You might ask, “If we are all going to be disappointed, why should we even try? What’s the point of trying if we are only going to be let down and have our feeling hurt? Shouldn’t we grab Ben and Jerry’s and dive in and eat our way to ‘happiness’?” As tempting as that sounds, I don’t believe it’s the best option for any of us. Sure diving into our favorite vice might allow us to feel better, but is that how we mature?
Diving head first into your favorite vice might result in you being dependent on that vice to function. You might end up only being able to fit into sweat pants as a result of eating all the things. You might binge drink on some New Holland Beer Barrel Bourbon and find yourself out of a job, friendless, etc. At least you’re ‘happy’ right?
Giving up isn’t the best option for you. Giving up might protect your heart from being hurt or let down. C.S. Lewis said it best.
“To love at all is to be vulnerable. Love anything and your heart will certainly be wrung and possibly be broken. If you want to make sure of keeping it intact, you must give your heart to no one, not even to an animal. Wrap it carefully round with hobbies and little luxuries; avoid all entanglements; lock it up safe in the casket or coffin of your selfishness. But in that casket-safe, dark, motionless, airless — it will change. It will not be broken; it will become unbreakable, impenetrable, irredeemable. The alternative to tragedy, or at least to the risk of tragedy, is damnation. The only place outside of Heaven where you can be perfectly safe from all the dangers and perturbations of love is Hell.”-C.S. Lewis
To advance in life, humanity must dream. It must pursue possibilities.

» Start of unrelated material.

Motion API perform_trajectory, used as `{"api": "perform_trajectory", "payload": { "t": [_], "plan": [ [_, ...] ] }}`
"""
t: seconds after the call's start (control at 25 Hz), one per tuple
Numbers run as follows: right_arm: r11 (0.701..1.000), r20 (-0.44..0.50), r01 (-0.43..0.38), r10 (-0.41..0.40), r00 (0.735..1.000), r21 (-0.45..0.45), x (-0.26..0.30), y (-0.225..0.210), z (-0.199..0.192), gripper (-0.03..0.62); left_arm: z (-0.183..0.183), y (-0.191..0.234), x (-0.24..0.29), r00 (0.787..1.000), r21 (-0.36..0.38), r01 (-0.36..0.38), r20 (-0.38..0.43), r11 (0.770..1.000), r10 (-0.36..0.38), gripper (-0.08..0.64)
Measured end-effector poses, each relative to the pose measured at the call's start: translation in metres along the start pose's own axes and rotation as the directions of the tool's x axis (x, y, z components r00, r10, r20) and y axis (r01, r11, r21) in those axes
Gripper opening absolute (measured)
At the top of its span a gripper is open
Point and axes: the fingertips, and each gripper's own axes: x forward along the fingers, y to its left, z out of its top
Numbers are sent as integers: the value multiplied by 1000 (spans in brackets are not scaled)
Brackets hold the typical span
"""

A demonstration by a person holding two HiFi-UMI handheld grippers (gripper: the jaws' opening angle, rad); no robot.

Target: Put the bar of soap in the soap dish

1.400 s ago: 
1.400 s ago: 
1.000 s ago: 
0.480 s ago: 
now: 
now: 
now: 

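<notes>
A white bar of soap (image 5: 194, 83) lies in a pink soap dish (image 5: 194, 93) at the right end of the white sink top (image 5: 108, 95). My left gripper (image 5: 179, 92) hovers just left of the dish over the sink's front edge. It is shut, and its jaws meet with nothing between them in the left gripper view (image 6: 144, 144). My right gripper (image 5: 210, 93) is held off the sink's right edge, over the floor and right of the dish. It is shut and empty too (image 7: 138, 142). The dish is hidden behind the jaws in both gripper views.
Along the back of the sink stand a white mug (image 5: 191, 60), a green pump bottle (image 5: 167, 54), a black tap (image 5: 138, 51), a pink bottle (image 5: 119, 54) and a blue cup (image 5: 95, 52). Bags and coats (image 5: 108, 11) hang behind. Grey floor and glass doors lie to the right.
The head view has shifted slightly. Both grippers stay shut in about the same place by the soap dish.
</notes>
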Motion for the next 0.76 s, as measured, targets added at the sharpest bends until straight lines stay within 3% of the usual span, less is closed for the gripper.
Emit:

In the pursuit of making his dream come true, Thomas Edison seemingly failed to invent the light bulb. Time after time his attempt to create the light bulb failed. It wouldn’t produce light. The prototype wasn’t successful at holding the light. Finally, however, he made a prototype that kept the light. It was ultimately successful. Thomas Edison was asked how it felt to fail 1,000 times. Edison replied, ‘I didn’t fail to invent the light bulb, the light bulb took 1,000 steps to invent.’

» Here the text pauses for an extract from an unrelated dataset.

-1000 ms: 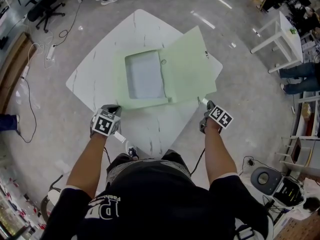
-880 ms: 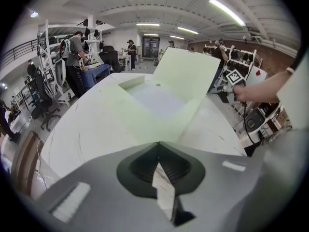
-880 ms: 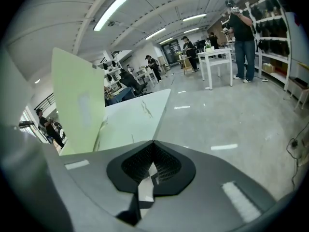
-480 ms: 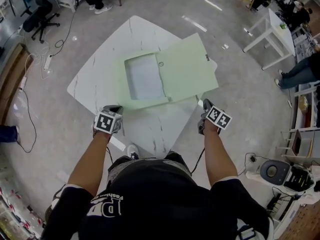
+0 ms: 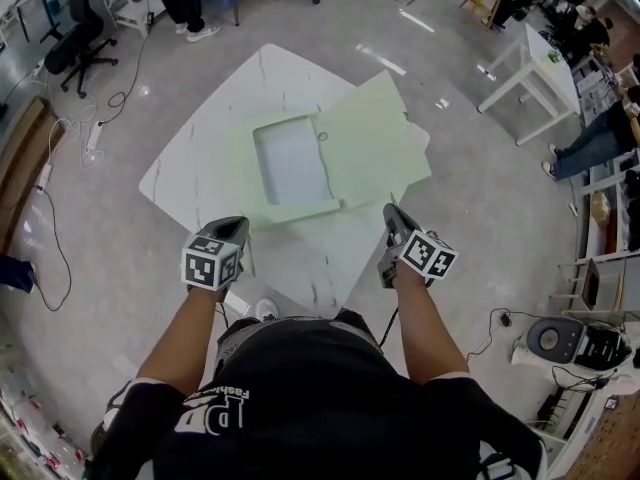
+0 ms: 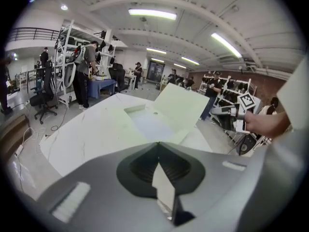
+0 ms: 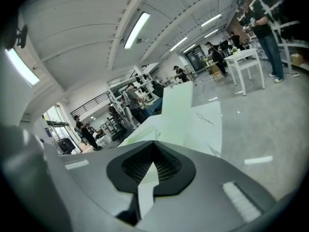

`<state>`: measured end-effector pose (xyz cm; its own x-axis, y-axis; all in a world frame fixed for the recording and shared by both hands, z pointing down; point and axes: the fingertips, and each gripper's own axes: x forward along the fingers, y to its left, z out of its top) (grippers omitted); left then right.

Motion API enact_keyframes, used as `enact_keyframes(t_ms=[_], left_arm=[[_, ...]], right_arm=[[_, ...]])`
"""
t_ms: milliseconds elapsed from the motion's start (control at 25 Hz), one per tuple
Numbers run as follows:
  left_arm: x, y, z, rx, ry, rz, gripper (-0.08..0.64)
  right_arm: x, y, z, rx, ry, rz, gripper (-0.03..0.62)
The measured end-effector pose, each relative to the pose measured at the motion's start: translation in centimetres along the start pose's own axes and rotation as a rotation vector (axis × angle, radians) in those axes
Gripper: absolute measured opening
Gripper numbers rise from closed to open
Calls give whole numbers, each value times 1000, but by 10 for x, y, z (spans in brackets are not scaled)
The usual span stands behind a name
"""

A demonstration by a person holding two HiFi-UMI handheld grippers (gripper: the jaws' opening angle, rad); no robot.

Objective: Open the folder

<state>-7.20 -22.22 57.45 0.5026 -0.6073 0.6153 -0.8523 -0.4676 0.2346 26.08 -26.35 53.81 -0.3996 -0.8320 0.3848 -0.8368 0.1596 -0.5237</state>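
The pale green folder [image 5: 375, 153] lies open on the white table [image 5: 210, 138], its cover spread out to the right and a white sheet [image 5: 292, 160] showing in the left half. My left gripper [image 5: 238, 226] hovers shut over the table's near edge, holding nothing. On the other side my right gripper [image 5: 390, 211] is also shut and empty, just short of the cover's near corner and not touching it. In the left gripper view the jaws [image 6: 157, 144] meet in front of the folder [image 6: 164, 115]. The right gripper view has its jaws [image 7: 154, 143] closed, with the cover [image 7: 177, 100] beyond.
A small white table [image 5: 545, 63] stands on the floor at the right, with people near it. Office chairs [image 5: 75, 8] and cables [image 5: 60, 168] are at the left. A round grey device [image 5: 548, 340] sits on the floor at the lower right.
Both grippers have risen toward the camera. The right one has drawn back from the folder's near right corner and shifted left. The folder stays open.
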Motion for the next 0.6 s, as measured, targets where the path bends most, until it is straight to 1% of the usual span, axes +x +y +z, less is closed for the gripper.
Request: enact_keyframes(t_ms=[120, 240, 400, 600], left_arm=[[-19, -2, 16, 9, -60, 0, 52], [-35, -6, 32, 34, -115, -13, 52], [-58, -15, 54, 70, -180, -31, 52], [-70, -36, 65, 97, -215, -76, 52]], right_arm=[[-4, 46, 7, -104, -2, 80, -2], [-6, 77, 14, -187, 3, 142, -2], [-8, 107, 18, -242, 9, 183, -2], [-8, 139, 3, -325, 43, 224, -3]])
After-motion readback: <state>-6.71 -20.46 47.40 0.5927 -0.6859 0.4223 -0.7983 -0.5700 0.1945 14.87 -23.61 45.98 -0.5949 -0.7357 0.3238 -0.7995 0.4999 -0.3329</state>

Human history is full of leaders who should have given up. They were disappointed many times for sure. Let’s look at Abraham Lincoln for example. He lost eight elections, failed at business more than once and was heartbroken when his fiance got sick and died. He should have given up. Human history, however, wouldn’t be the same if he did. We are better off because of his pursuit of greatness.
What will human history say because of your pursuit of greatness?
Don’t allow disappointment to crush you. Take steps to mature. Take steps to move past it and improve human history.